In [1]:
# Importing programs, porting in database
import sqlite3
import pandas as pd
conn = sqlite3.connect('database.sqlite')
c = conn.cursor()

In [2]:
# Creating dataset for each team with total number of home
# games played, and home goals scored.
c.execute("""select distinct HomeTeam as team,
                    count(HomeTeam) as homeGames,
                    sum(FTHG) as homeGoals
                    from matches
                    where Season == 2011
                    group by 1;""")
df_home = pd.DataFrame(c.fetchall())
df_home.columns = [x[0] for x in c.description]

In [3]:
# Creating dataset for each team with total number of away
# games played, and away goals scored.
c.execute("""select distinct AwayTeam as team,
                    count(AwayTeam) as awayGames,
                    sum(FTAG) as awayGoals
                    from matches
                    where Season == 2011
                    group by 1;""")
df_away = pd.DataFrame(c.fetchall())
df_away.columns = [x[0] for x in c.description]

In [4]:
# Merging datasets
df_total = pd.merge(df_home, df_away, on="team")

In [5]:
# Summing total games played.
df_total['totalGamesplayed'] = df_total.apply(
    (lambda x: x['homeGames']+x['awayGames']), axis=1)

In [6]:
# Summing total goals earned.
df_total['totalPointsearned'] = df_total.apply(
    (lambda x: x['homeGoals']+x['awayGoals']), axis=1)

In [7]:
# Dropping unnecessary columns
df_total = df_total.drop(
    columns=['homeGames', 'homeGoals', 'awayGames', 'awayGoals'])

In [8]:
# Creating list of home teams, away teams, and winners
c.execute("""select date, HomeTeam, AwayTeam, FTR
                    from matches
                    where Season == 2011;""")
df_res = pd.DataFrame(c.fetchall())
df_res.columns = [x[0] for x in c.description]

In [9]:
# Changing date to datetime
df_res['Date'] = df_res.Date.map(lambda x:
                                 pd.to_datetime(x[:10],
                                                format='%Y/%m/%d'))

In [10]:
# Creating a list of winning and losing teams for each game
df_res['gamesWon'] = df_res.apply((lambda x: x['HomeTeam'] if x['FTR'] == "H" else (
    x['AwayTeam'] if x['FTR'] == "A" else "Draw")), axis=1)

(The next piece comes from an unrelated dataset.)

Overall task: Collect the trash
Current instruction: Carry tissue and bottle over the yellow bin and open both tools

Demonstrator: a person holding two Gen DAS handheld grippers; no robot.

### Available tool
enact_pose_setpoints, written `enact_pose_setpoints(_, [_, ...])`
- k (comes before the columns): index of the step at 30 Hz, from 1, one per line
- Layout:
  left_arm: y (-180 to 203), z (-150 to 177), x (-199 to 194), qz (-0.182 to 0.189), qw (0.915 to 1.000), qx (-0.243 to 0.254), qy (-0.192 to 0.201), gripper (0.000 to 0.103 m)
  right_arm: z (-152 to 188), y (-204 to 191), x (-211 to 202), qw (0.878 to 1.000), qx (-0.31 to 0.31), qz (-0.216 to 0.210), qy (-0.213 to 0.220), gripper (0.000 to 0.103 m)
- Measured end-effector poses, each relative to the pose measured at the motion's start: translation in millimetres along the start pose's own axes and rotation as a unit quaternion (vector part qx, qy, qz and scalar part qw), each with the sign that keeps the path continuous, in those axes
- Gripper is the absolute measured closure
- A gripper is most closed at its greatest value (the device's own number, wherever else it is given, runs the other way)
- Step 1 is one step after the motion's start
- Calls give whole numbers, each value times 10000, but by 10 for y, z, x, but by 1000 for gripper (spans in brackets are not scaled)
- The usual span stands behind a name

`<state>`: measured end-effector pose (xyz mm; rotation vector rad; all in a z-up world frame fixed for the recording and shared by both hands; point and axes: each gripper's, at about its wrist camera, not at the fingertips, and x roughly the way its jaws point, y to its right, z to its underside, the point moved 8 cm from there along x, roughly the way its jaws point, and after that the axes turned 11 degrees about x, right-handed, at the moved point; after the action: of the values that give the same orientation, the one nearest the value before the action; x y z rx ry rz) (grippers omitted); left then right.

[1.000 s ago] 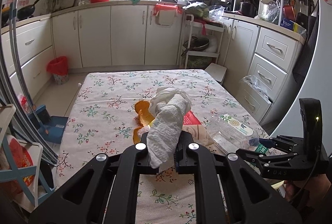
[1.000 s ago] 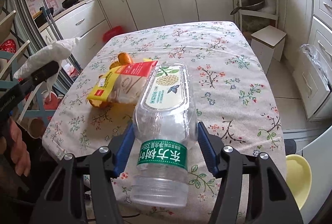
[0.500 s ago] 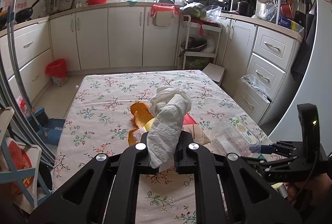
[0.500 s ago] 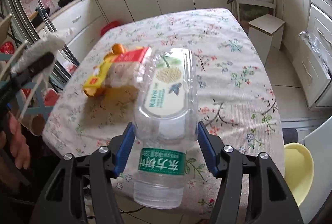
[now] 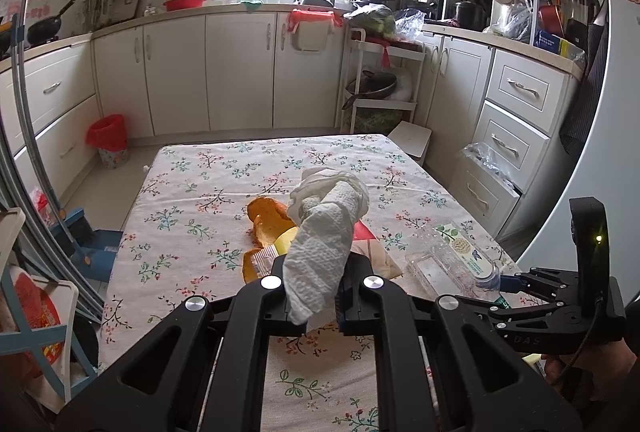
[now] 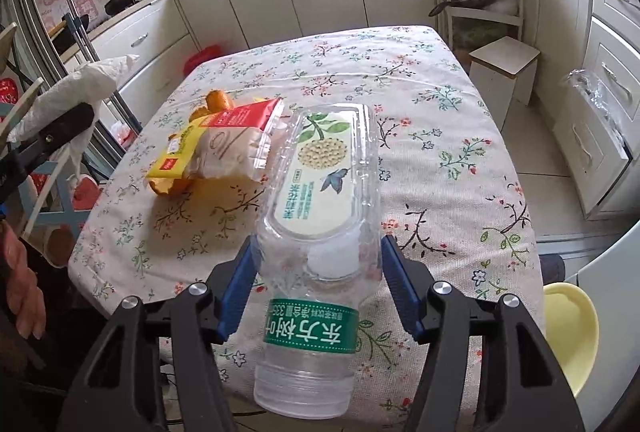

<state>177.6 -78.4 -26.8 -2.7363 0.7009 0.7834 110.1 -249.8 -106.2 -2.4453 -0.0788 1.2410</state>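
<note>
Fingers of the left gripper (image 5: 312, 296) stay clamped on the crumpled paper towel (image 5: 324, 240), lifted above the table's near edge, while the right gripper (image 6: 318, 284) keeps its blue pads pressed on the clear plastic bottle (image 6: 320, 216). Compared with a second ago, both have drawn back toward the near edge of the floral table (image 6: 440, 120). The snack packet (image 6: 224, 148) and orange peel (image 5: 266, 214) lie unmoved mid-table.
</note>
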Motion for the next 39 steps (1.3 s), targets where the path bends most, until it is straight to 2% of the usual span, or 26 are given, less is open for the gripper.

df_res['gamesLost'] = df_res.apply((lambda x: x['HomeTeam'] if x['FTR'] == "A" else (
    x['AwayTeam'] if x['FTR'] == "H" else "Draw")), axis=1)

In [11]:
# Counting number of games each team has won and lost
lc_df = df_res['gamesLost'].value_counts()
wc_df = df_res['gamesWon'].value_counts()

In [12]:
# Resetting indexes
lc_df = lc_df.reset_index()
wc_df = wc_df.reset_index()

In [13]:
# Merge win and loss datasets
df_all = pd.merge(wc_df, lc_df, on="index")

In [14]:
# Change column name
df_all = df_all.rename(columns={'index': 'team'})

In [15]:
# Merge datasets
df_total = df_total.merge(df_all, how="left", on="team")

In [16]:
df_total.head()

Unnamed: 0,team,totalGamesplayed,totalPointsearned,gamesWon,gamesLost
0,Aachen,34,30,6,15
1,Arsenal,38,74,21,10
2,Aston Villa,38,37,7,14
3,Augsburg,34,36,8,12
4,Bayern Munich,34,77,23,7